• **ASSIGNED TASK**
Once you find the line with "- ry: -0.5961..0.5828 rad" in the data that follows, repeat it and every line after it exactly, through the line with "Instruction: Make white".
================================
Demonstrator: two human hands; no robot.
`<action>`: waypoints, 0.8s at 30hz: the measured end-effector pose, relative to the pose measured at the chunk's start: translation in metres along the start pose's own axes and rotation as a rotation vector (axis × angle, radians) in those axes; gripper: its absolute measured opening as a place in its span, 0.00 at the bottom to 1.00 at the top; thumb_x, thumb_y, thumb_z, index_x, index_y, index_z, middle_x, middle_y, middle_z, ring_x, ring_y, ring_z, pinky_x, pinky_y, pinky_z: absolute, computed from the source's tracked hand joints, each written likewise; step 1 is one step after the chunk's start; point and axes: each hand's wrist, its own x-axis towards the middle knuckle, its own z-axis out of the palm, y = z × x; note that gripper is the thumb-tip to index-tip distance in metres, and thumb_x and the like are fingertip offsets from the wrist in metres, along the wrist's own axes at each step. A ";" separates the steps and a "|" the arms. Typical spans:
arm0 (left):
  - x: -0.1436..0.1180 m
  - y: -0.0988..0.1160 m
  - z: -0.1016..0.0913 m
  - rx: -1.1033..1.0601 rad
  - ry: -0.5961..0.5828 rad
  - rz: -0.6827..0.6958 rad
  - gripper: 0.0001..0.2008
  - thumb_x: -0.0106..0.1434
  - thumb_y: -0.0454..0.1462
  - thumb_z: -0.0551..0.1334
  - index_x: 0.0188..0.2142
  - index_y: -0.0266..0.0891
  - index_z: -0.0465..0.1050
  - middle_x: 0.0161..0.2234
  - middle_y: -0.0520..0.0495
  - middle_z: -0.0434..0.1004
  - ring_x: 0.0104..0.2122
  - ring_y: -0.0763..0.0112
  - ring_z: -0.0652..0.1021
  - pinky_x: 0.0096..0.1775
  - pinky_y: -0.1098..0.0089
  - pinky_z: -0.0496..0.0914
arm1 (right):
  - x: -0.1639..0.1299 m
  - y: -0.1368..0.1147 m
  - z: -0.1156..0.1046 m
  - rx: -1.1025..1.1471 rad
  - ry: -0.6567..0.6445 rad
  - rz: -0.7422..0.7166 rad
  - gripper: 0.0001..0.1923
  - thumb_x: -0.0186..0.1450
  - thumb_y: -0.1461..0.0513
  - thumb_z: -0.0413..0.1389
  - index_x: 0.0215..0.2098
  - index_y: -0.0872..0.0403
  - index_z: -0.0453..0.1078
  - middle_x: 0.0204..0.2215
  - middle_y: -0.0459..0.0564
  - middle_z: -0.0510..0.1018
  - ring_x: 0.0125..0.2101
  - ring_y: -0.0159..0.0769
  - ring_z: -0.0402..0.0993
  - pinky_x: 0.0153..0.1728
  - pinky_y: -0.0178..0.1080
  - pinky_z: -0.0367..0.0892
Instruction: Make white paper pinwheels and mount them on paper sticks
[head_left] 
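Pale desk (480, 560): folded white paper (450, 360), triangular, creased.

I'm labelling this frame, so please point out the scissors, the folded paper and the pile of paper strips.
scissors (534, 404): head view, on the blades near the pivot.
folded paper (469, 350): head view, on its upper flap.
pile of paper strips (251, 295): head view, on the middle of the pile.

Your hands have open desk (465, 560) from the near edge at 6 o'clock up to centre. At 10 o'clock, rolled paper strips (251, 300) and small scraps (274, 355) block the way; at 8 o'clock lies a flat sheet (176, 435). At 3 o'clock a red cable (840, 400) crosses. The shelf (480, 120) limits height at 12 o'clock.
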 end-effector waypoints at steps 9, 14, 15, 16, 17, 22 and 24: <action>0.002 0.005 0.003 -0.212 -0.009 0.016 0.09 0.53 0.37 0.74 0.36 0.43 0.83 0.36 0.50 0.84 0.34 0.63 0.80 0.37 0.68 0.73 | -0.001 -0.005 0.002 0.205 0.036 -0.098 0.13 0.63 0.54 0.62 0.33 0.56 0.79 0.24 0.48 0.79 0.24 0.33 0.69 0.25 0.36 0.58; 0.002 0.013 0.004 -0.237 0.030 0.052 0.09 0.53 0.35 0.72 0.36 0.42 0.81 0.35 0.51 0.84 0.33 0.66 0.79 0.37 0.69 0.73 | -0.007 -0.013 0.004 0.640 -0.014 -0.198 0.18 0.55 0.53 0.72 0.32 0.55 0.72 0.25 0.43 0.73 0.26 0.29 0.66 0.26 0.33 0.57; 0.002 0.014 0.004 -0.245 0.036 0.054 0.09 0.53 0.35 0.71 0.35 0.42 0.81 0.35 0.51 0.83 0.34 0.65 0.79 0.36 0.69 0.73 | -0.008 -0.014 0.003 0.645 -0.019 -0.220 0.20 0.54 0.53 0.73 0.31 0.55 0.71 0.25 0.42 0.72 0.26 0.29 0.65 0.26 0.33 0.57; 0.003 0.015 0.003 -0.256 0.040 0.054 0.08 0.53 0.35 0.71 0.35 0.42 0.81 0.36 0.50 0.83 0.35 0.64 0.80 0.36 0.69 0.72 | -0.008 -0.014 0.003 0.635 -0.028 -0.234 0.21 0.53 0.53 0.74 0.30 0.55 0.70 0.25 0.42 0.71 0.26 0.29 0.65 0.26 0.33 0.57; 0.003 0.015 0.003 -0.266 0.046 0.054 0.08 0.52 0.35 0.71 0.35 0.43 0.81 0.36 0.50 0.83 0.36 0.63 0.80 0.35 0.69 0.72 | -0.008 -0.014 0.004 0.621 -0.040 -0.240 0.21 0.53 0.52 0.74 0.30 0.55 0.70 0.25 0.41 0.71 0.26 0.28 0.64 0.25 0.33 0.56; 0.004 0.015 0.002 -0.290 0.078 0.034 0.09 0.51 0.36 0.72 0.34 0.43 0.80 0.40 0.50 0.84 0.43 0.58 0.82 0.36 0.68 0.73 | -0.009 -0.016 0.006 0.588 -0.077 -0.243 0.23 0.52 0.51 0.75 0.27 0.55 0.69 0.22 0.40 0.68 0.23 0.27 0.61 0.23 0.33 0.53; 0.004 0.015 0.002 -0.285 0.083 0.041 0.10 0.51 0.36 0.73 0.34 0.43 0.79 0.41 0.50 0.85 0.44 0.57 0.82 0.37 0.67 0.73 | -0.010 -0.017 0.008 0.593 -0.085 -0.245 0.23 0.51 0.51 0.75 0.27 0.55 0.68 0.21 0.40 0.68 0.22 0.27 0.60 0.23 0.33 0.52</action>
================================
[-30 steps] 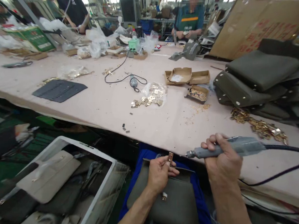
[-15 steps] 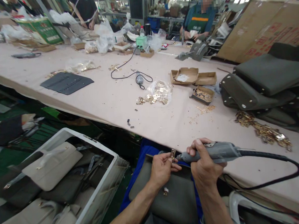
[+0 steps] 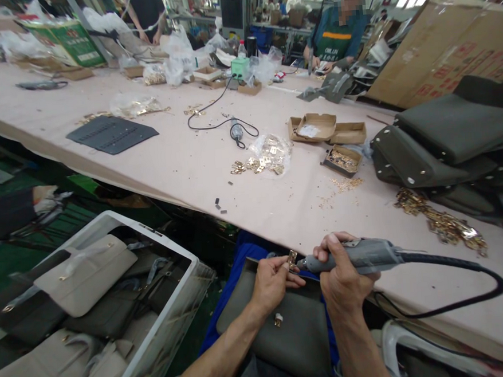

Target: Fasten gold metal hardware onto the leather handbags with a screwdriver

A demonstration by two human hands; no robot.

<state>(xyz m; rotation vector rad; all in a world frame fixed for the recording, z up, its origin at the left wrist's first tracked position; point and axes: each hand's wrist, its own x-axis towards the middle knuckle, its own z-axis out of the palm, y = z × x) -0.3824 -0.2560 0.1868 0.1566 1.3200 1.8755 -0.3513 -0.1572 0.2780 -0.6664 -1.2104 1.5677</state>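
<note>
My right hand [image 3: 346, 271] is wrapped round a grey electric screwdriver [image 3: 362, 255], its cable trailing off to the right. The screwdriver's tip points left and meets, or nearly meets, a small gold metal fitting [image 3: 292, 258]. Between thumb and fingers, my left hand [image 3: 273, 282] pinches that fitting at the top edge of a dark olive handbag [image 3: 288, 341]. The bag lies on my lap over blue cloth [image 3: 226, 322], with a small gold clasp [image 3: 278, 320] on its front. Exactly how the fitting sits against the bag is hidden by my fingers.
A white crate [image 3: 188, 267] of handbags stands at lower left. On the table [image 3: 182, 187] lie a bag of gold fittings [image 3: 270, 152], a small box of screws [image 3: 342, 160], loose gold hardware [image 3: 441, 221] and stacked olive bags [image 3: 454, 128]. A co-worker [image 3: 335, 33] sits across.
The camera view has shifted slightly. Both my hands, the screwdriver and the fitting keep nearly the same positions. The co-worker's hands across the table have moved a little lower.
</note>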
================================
• **TASK ANSWER**
  - ry: -0.5961..0.5828 rad
  - rz: -0.6827..0.6958 rad
  - gripper: 0.0001..0.2008
  - thumb_x: -0.0106..0.1434
  - thumb_y: -0.0454..0.1462
  - thumb_z: -0.0551..0.1334
  - index_x: 0.0188..0.2142
  - index_y: -0.0266..0.0891
  - index_z: -0.0465..0.1050
  - middle_x: 0.0161..0.2234
  - middle_y: -0.0520..0.0495
  - middle_z: -0.0434..0.1004
  - ring_x: 0.0104..0.2122
  - ring_y: -0.0763..0.0112
  - ring_z: -0.0652..0.1021
  - pinky_x: 0.0096..0.1775
  - pinky_y: -0.1098..0.0089
  - pinky_z: -0.0496..0.0914
arm1 (right):
  - x: -0.1639..0.1299 m
  - y: -0.1368..0.1147 m
  - z: -0.1156..0.1046 m
  - rx: -1.1025..1.1471 rad
  - ry: -0.6567..0.6445 rad
  - rz: -0.7422..0.7166 rad
  - gripper: 0.0001..0.1923
  - thumb_x: -0.0186..0.1450
  - thumb_y: -0.1461..0.0513
  - thumb_z: -0.0413..0.1389
  - index_x: 0.0215..0.2098
  - index_y: -0.0872..0.0403
  - index_z: -0.0453..0.1078
  - middle_x: 0.0204..0.2215
  - middle_y: -0.0459..0.0564
  - middle_z: -0.0510..0.1018
  - ring_x: 0.0125..0.2101
  - ring_y: -0.0159..0.0769
  - ring_z: -0.0402..0.0993
  - pinky_x: 0.0153..0.1728
  - pinky_y: -0.0178..0.1080
  - pinky_z: -0.0367..0.0892
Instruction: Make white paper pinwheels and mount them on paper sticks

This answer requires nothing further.